Вокруг скотного двора канавы и ямы, заросшие серым бурьяном. Мальчишка Витя, Наташин сосед, по кличке Консервная банка, играет в этих канавах в войну. Армия у него — четыре рослых, очень злых гуся. «Господи, хоть бы собака, как у людей, а то выдумал — гуси. Безмозглые жирные птицы. Их место в гусятнице или во щах. А он, представьте себе, что вообразил — водит гусей по поселку на поводках и еще вид делает, словно это не гуси, а дикие звери. Экий Вальтер Запашный».

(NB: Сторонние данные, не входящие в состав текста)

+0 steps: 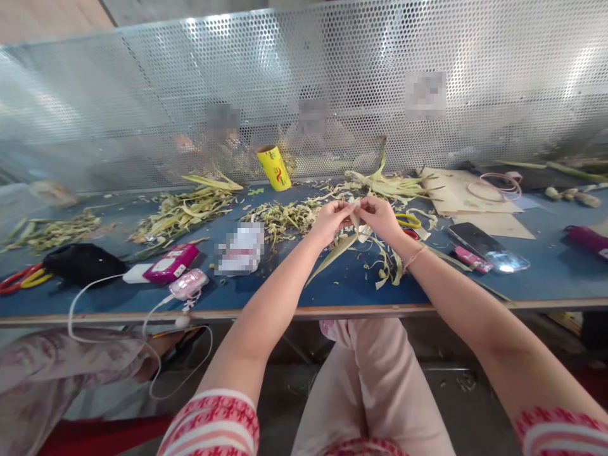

Как-то возле развалин скотного двора задумчиво собирала Наташа цветы. Представлялись ей в воображении теплое море, и белые скалы, и некий капитан, проплывающий мимо. Смотрит капитан в подзорную трубу прямо на нее. Наташа выпрямилась, прижала к груди полевые цветы ромашки… А вокруг пусто — ни моря, ни океана, ни капитана. Только бугры, косогоры, холмы и пригорки.
— Что за жизнь! — сказала Наташа. — Зачем мне такая земля, где нет ни моря, ни океана?
Раздался за ее спиной крик:
— Вперед! Эскадрон! Заходи! Руки вверх!
Из канав и ям, окружающих первый в уезде общественный скотный двор, с криком и хлопаньем крыльев вылезли гуси. За ними мальчишка Витя по кличке Консервная банка.
Два гуся щипнули Наташу за икры. Третий клюнул ее в колено. Четвертый схватил за мизинец, когда она замахала руками, пытаясь их отогнать.
Пятый сказал:
— Ага…
(Правда, пятого, кажется, не было.)
— Сдавайся! — закричал Витя. — Ты пленница.
— А я тебе, хулиган, уши нарву!
Хулиган Витя мерзко расхохотался.
Хулиган Витя подтянул трусики.
Хулиган Витя тут же добыл ногой из крапивы ржавую консервную банку и принялся ее поддавать. Гуси стояли вокруг Наташи и, вытянув шеи, шипели.
— Дай интересных книжечек почитать, — сказал хулиган Витя. — Отпущу из плена на волю. — Облупленный нос его сморщился, голова печально склонилась набок и прилегла на сожженное солнцем плечо.
— Не дам. Чтобы книжки давать, на это библиотека есть.
Глаза у Вити черные-черные. Если Витя заплачет, польются из глаз чернила.
Имеется в поселке Горбы библиотека — для взрослых и для детей одна. Помещается она в старинном особняке, построенном в стиле барокко. Но особняк такой маленький, а барокко такое скромное, что человеку, повидавшему дворцы всевозможных сиятельств, становится за него неловко.
«Даже барина в наших Горбах подходящего не было. Тоже вельможа!» — думает студентка Наташа.
Конечно, имеется в Горбах клуб, недавно окрашенный в розовый цвет. Когда протекают в нем танцевальные вечера, трясется клуб и трещит. Искрами вылетают из окон окурки. Факелами кружатся девушки, все сплошь по моде — блондинки.
Горит клуб! Горит!
«Хоть бы сгорел. На его месте можно построить театр оперы и балета. И чтобы дирижер в черном фраке…»
Есть в поселке школа-десятилетка, построенная давно и наспех. Здание не по чину унылое. Штукатурка с его боков обвалилась частично, а на цельных местах проступила сквозь краску белыми пятнами. Пятна, будто солончаки, отравляют тучную ниву знаний. «Если бы не они, — думает Наташа, — я бы закончила школу с одними пятерками. Из-за них я такая легко ранимая, такая совсем одинокая. Из-за них и еще…»
Классом старше Наташи учился некто Бобров, который все в ней — и лицо, и одежду, и ум, и характер, и душу — считал замечательным и ни с чем не сравнимым.
Бобров?
Что Бобров?
Кретин Бобров — остался в девятом классе на второй год, чтобы сидеть с Наташей за одной партой и пялить на нее глаза. Наташа этот вопрос подняла на комсомольском собрании. Бобров уехал в Ленинград к своей тетке. Четыре года Наташа его не видела. Говорят, он куда-то там поступил. А осадок? Осадок остался в душе у Наташи.